Records contained in a dataset:
****************
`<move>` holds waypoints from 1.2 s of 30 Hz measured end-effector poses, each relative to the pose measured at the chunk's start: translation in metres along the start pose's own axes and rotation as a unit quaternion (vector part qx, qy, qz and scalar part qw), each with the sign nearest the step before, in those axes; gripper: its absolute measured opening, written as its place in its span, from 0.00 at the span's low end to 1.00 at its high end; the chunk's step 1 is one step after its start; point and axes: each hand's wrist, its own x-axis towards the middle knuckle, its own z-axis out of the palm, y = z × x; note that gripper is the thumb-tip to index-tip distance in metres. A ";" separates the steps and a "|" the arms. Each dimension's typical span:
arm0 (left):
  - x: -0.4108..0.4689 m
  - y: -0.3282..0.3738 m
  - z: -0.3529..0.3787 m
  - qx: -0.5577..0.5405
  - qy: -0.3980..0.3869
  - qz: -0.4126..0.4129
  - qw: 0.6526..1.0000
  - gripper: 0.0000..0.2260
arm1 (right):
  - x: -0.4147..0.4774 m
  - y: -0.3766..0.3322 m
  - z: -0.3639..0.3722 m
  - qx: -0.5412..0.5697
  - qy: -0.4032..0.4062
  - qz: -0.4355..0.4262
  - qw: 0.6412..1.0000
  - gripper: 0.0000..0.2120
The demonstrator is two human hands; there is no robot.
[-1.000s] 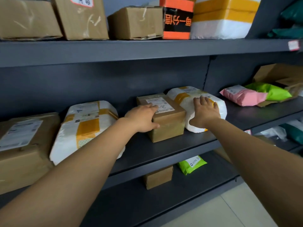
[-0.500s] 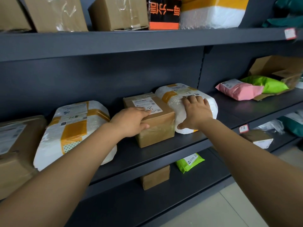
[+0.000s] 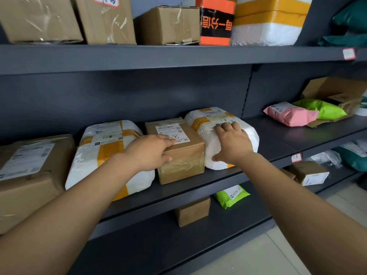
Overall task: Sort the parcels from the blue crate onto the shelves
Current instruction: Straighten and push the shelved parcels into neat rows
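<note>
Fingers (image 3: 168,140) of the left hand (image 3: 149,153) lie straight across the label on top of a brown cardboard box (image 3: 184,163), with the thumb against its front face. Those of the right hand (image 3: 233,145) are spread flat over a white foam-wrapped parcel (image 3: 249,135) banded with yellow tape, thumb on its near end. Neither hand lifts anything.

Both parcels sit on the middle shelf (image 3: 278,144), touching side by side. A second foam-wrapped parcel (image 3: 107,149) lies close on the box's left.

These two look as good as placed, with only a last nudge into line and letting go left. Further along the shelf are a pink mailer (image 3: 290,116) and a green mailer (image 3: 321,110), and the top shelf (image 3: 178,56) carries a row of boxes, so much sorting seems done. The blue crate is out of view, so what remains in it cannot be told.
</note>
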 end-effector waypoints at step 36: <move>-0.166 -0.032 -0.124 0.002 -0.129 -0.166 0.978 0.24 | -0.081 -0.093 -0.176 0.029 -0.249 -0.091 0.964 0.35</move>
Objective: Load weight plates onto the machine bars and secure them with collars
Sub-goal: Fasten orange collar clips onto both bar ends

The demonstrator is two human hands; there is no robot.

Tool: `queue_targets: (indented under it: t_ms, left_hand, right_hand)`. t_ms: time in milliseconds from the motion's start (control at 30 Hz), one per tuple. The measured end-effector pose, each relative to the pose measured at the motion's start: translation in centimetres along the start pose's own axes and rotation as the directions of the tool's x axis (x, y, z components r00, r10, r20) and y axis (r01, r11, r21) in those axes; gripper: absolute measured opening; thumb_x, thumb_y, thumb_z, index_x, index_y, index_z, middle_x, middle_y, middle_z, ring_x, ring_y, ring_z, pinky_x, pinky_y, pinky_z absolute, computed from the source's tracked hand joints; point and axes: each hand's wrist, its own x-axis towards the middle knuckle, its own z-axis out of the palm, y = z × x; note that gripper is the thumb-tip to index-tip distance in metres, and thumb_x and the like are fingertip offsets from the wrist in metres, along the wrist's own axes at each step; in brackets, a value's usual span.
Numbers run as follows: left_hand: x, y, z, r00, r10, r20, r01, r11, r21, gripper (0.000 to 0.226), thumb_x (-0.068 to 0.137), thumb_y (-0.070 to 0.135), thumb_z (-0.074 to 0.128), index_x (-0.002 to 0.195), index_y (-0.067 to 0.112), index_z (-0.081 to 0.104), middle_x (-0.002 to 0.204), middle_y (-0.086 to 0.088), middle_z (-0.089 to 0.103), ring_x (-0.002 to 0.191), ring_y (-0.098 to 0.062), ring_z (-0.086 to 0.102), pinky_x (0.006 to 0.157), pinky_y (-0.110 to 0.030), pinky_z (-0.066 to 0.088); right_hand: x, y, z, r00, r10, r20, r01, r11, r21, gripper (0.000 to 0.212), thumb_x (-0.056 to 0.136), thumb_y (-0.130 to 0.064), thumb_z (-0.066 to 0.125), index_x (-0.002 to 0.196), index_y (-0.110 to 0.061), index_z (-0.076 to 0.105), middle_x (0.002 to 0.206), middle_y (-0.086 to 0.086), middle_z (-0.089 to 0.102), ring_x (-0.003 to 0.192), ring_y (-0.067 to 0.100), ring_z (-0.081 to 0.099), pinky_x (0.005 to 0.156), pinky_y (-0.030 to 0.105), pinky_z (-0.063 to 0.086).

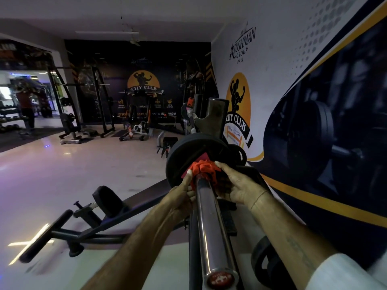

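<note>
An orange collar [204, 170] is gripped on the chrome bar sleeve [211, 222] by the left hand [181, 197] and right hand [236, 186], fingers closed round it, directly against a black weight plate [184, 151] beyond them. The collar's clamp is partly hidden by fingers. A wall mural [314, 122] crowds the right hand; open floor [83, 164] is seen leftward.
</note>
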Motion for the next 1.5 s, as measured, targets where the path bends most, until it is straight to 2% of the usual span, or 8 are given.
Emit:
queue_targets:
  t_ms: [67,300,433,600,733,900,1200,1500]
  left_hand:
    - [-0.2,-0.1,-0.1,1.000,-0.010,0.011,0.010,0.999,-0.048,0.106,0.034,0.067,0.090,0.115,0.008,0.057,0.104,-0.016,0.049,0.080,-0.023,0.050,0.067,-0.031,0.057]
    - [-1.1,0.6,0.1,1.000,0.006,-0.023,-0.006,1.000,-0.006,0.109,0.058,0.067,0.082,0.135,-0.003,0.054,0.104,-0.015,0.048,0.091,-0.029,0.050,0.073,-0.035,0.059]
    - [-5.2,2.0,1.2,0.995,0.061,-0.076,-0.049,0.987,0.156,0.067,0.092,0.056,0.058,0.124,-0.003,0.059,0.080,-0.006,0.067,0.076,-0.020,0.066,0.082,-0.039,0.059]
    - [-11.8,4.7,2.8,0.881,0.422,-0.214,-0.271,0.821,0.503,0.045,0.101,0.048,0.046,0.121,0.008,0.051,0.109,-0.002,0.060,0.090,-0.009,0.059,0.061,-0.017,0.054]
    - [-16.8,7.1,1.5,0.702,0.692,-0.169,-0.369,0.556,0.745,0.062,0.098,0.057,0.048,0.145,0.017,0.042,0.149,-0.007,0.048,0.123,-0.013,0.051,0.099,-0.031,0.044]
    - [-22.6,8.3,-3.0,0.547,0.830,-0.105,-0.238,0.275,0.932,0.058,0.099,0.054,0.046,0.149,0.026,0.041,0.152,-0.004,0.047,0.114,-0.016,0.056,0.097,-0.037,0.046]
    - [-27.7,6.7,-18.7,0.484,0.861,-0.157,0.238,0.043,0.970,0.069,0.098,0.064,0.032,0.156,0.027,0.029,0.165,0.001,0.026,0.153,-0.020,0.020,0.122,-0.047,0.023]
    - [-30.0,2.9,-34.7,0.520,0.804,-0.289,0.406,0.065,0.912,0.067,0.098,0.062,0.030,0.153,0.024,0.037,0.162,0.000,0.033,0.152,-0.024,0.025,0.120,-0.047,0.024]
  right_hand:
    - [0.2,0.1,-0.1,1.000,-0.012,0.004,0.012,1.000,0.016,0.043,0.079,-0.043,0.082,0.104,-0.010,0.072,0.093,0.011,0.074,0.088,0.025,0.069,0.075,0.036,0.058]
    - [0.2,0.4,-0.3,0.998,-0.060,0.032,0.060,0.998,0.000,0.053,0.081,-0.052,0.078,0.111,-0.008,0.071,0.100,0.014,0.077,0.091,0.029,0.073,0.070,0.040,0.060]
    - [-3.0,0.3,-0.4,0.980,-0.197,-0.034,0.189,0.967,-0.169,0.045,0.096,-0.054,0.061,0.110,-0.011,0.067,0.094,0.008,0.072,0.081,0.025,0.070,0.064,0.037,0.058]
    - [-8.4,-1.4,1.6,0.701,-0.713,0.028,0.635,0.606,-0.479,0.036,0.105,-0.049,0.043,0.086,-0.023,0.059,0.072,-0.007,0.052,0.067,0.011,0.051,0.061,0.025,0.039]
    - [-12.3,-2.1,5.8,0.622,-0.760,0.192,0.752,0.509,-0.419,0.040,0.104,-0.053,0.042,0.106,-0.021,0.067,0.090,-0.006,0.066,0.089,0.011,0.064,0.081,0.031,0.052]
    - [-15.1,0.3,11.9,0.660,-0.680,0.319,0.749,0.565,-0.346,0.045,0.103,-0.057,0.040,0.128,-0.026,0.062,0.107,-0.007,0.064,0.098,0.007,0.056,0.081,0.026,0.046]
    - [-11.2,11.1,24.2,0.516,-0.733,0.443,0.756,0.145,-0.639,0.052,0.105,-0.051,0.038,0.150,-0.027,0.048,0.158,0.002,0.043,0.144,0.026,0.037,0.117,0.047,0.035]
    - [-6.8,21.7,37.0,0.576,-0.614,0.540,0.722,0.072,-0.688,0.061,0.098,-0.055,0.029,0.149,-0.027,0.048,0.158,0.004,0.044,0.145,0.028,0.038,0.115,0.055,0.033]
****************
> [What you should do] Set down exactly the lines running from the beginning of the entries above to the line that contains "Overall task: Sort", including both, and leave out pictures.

> [Task solution]
`<move>` holds waypoints from 1.2 s of 30 Hz measured end-effector poses, each relative to the pose measured at the chunk's start: translation in metres along the start pose's own axes and rotation as a unit quaternion (vector part qx, qy, qz and scalar part qw), each with the sign nearest the step before, in those axes; gripper: its absolute measured opening, written as its place in its span, from 0.00 at the span's low end to 1.00 at its high end; the chunk's step 1 is one step after its start; point and axes: each hand's wrist, its own x-axis towards the middle knuckle, its own z-axis out of the palm, y = z × x; note that gripper is the thumb-tip to index-tip distance in metres. A ";" separates the steps and a "|" the arms. Each dimension's typical span:
arm0 (left):
  - x: -0.4108..0.4689 m
  - y: -0.3282..0.3738 m
  - z: -0.3529..0.3787 m
  - qx: -0.5577..0.5405
  - qy: -0.3980..0.3869
  - qz: -0.4126..0.4129
  - qw: 0.6526..1.0000
  - gripper: 0.0000..0.2260
arm1 (right):
  - x: -0.4147..0.4774 m
  - y: -0.3766..0.3322 m
  - z: -0.3639..0.3722 m
  - qx: -0.5412..0.5697
  - qy: -0.4032..0.4062
  - qz: -0.4355..0.4262
  - qw: 0.6412..1.0000
  - gripper: 0.0000..0.2120
The demonstrator is two human hands; there is no robot.
[-1.000s] 
[-0.500s] 
[+0.000s] 
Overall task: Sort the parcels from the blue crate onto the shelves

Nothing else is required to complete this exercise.